Without the pictures, restate all of the data below word for word.

• **Data section**
....
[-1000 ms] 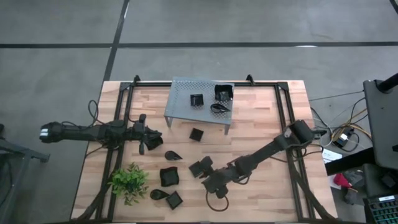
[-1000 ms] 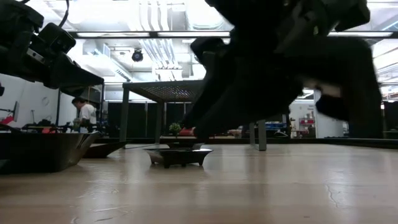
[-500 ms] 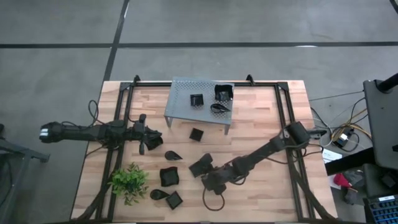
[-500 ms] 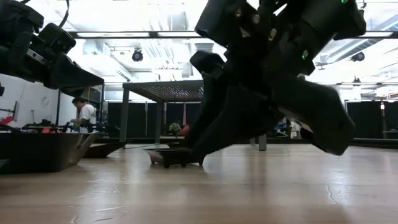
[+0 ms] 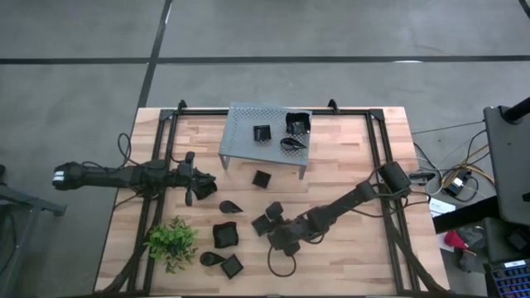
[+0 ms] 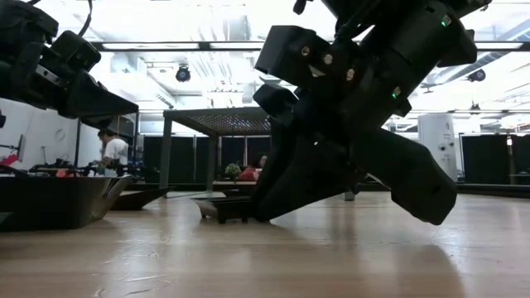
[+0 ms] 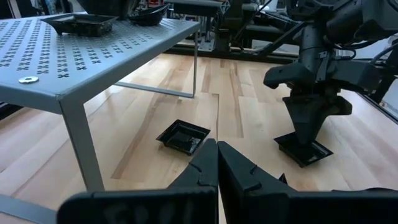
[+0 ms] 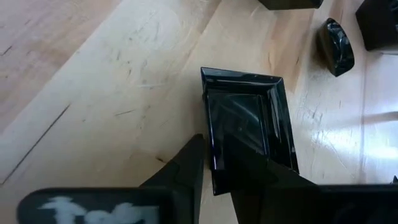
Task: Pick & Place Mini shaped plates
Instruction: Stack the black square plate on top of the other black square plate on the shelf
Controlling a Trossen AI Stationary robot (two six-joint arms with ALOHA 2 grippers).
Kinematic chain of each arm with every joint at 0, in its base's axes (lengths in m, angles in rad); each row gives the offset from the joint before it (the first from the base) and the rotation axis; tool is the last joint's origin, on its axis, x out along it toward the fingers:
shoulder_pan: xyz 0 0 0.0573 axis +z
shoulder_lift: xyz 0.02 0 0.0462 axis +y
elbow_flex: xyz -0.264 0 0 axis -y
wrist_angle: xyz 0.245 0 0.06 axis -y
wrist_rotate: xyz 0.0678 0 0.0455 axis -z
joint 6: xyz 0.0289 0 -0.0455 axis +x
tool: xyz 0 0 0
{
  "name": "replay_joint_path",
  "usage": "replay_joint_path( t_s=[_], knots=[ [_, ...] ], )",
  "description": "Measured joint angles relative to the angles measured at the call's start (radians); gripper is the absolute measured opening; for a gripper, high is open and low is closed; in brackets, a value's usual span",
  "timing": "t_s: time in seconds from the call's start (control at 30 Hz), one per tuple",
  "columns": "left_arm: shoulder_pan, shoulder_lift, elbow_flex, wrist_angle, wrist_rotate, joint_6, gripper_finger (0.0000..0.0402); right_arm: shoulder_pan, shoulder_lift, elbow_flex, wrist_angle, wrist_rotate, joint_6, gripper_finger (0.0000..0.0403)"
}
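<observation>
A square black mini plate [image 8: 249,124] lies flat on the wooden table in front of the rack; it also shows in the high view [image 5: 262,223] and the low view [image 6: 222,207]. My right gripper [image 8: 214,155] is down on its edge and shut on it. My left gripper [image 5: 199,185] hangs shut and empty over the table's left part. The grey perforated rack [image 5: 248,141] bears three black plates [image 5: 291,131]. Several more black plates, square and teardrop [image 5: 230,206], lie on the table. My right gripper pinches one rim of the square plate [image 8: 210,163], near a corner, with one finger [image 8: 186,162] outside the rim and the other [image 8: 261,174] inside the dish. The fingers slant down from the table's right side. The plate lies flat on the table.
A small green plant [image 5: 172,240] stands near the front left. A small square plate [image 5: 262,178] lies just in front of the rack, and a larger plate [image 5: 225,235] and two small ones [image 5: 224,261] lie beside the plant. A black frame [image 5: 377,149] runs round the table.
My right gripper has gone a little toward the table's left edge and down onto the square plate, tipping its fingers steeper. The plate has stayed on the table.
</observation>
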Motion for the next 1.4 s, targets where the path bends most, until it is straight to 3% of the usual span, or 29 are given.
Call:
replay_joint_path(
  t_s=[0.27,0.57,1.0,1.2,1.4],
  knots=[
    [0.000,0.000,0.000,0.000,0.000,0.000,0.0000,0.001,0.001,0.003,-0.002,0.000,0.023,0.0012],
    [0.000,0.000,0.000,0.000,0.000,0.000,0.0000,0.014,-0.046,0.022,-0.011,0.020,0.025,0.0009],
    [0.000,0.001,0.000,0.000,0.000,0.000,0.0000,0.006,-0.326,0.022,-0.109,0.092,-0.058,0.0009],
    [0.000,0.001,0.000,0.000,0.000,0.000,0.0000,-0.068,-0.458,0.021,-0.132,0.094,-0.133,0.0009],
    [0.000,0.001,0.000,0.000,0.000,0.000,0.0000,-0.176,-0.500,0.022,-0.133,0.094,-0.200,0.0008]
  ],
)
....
• **Response box**
[-1000 ms] 
[-1000 ms] 
[-500 ms] 
[-500 ms] 
[+0 ms] 
[+0 ms] 
[+0 ms] 
[+0 ms] 
Task: Pick & Place Mini shaped plates
Instruction: Stack the black square plate on top of the other black square plate on the shelf
Controlling a Trossen AI Stationary robot (two six-joint arms with ALOHA 2 grippers).
Kinematic chain of each arm with every joint at 0, in its base's axes (lengths in m, angles in rad); each row gives the offset from the joint before it (the first from the base) and the rotation axis; tool is the last joint's origin, on its axis, x out along it toward the fingers:
shoulder_pan: xyz 0 0 0.0573 axis +z
shoulder_lift: xyz 0.02 0 0.0462 axis +y
elbow_flex: xyz -0.264 0 0 axis -y
wrist_angle: xyz 0.245 0 0.06 axis -y
wrist_rotate: xyz 0.0678 0 0.0455 axis -z
joint 6: xyz 0.0289 0 -0.0455 axis +x
tool: xyz 0 0 0
{
  "name": "replay_joint_path",
  "usage": "replay_joint_path( t_s=[_], knots=[ [_, ...] ], )",
  "description": "Measured joint angles relative to the angles measured at the call's start (radians); gripper is the absolute measured opening; for a gripper, high is open and low is closed; in brackets, a value's usual span",
  "timing": "t_s: time in seconds from the call's start (control at 30 Hz), one per tuple",
  "columns": "left_arm: shoulder_pan, shoulder_lift, elbow_flex, wrist_angle, wrist_rotate, joint_6, gripper_finger (0.0000..0.0402); right_arm: shoulder_pan, shoulder_lift, elbow_flex, wrist_angle, wrist_rotate, joint_6, gripper_finger (0.0000..0.0403)"
}
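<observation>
A square black mini plate [image 8: 249,124] lies flat on the wooden table in front of the rack; it also shows in the high view [image 5: 262,223] and the low view [image 6: 222,207]. My right gripper [image 8: 214,155] is down on its edge and shut on it. My left gripper [image 5: 199,185] hangs shut and empty over the table's left part. The grey perforated rack [image 5: 248,141] bears three black plates [image 5: 291,131]. Several more black plates, square and teardrop [image 5: 230,206], lie on the table. My right gripper pinches one rim of the square plate [image 8: 210,163], near a corner, with one finger [image 8: 186,162] outside the rim and the other [image 8: 261,174] inside the dish. The fingers slant down from the table's right side. The plate lies flat on the table.
A small green plant [image 5: 172,240] stands near the front left. A small square plate [image 5: 262,178] lies just in front of the rack, and a larger plate [image 5: 225,235] and two small ones [image 5: 224,261] lie beside the plant. A black frame [image 5: 377,149] runs round the table.
My right gripper has gone a little toward the table's left edge and down onto the square plate, tipping its fingers steeper. The plate has stayed on the table.
</observation>
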Motion for the next 1.4 s, targets where the path bends most, until it is straight to 3% of the usual span, or 29 are given.
Call:
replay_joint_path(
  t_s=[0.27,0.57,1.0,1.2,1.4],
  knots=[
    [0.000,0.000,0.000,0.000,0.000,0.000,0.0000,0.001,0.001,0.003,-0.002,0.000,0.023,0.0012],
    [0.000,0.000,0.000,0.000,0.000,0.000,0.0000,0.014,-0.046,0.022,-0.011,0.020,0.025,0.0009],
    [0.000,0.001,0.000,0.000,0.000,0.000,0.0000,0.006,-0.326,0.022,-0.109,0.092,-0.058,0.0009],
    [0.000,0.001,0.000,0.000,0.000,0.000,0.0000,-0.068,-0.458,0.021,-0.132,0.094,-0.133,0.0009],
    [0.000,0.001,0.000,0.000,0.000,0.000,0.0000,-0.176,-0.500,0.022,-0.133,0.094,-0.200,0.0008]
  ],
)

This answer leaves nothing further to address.